EXERCISE MATERIALS:
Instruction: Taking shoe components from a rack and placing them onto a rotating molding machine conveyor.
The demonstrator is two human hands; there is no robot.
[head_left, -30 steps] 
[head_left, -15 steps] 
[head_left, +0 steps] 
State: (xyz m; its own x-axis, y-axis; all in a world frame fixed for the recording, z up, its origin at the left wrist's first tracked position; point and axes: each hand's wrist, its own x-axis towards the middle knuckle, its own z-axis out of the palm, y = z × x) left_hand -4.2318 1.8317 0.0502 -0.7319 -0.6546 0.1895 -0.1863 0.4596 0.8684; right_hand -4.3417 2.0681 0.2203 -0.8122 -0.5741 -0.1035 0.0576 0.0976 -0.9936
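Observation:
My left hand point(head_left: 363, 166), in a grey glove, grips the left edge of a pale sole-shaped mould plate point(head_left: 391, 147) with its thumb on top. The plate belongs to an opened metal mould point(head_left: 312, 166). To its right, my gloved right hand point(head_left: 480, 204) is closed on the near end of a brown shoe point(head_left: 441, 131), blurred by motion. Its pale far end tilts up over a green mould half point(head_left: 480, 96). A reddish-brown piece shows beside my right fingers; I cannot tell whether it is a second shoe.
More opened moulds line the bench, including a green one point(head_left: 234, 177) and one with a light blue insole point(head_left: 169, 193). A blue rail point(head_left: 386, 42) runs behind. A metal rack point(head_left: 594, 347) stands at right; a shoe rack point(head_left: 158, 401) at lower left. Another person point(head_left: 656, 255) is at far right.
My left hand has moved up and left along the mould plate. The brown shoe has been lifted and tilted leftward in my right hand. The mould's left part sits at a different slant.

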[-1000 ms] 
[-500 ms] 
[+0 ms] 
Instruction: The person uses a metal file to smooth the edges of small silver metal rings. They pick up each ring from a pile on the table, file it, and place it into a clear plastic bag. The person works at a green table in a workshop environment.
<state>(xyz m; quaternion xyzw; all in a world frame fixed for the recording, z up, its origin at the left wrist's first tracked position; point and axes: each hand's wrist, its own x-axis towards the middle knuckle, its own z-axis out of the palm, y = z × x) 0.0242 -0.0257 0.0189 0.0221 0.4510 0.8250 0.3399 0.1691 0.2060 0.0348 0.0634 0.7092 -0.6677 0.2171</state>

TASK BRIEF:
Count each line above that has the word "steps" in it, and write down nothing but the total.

ANSWER SPACE:
3